Quanto mais os telescópios
forem aperfeiçoados,
mais estrelas surgirão.
Gustave Flaubert

Quando na escuridão, o olho humano esforça-se por um mínimo feixe de luz que, aos poucos, projete, em sua retina, a espessura das coisas. Para o indivíduo localizar-se no mundo, parece necessário fazer emergir o visível diante dos olhos. Nessa lógica, a câmera fotográfica impõe-se como sendo um olhar mecânico mais preciso, capaz de propor uma relação direta com os objetos da percepção. As lentes funcionariam para potencializar o olhar humano, permitindo-o decifrar uma possível realidade.

No entanto, diante das imagens fotográficas do artista Ding Musa, essa premissa torna-se insidiosa. O obturador de sua câmera, ao ser acionado, parece não pretender simular um tempo de exposição que aclare um visível, pelo contrário. Imersas na penumbra, as fotografias apreendem uma visibilidade iminente, na qual os objetos são arrancados do contexto tonitruante do mundo real e mergulhados no silêncio da imagem.

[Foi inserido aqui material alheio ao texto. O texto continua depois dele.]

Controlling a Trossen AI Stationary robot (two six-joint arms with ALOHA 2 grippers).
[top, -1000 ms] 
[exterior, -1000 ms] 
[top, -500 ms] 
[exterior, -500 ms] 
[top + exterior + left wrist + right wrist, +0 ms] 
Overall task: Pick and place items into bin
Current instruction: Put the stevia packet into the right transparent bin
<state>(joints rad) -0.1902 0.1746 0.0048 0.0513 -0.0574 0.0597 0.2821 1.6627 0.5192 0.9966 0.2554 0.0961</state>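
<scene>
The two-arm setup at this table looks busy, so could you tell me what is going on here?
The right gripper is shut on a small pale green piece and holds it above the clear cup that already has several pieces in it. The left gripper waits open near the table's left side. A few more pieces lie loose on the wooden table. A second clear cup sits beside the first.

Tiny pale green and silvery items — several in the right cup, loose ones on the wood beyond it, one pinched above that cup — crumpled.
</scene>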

As ampliações sugerem um quase revelar e convidam o espectador a um tempo de observação progressivo. Um tempo cronometrado pela luz que, de forma paulatina, permite a percepção dos vestígios de uma realidade subtraída e suas nuanças.

Em um universo cultural contemporâneo – sujeito ao olhar e alicerçado na urgência de tudo fotografar – o trabalho de Ding Musa, diante dessa saturação visual, acaba por realizar uma inversão: não propõe iluminar ou traduzir o visível, mas apenas excitar o invisível. E, assim, permitir ao espectador imaginar.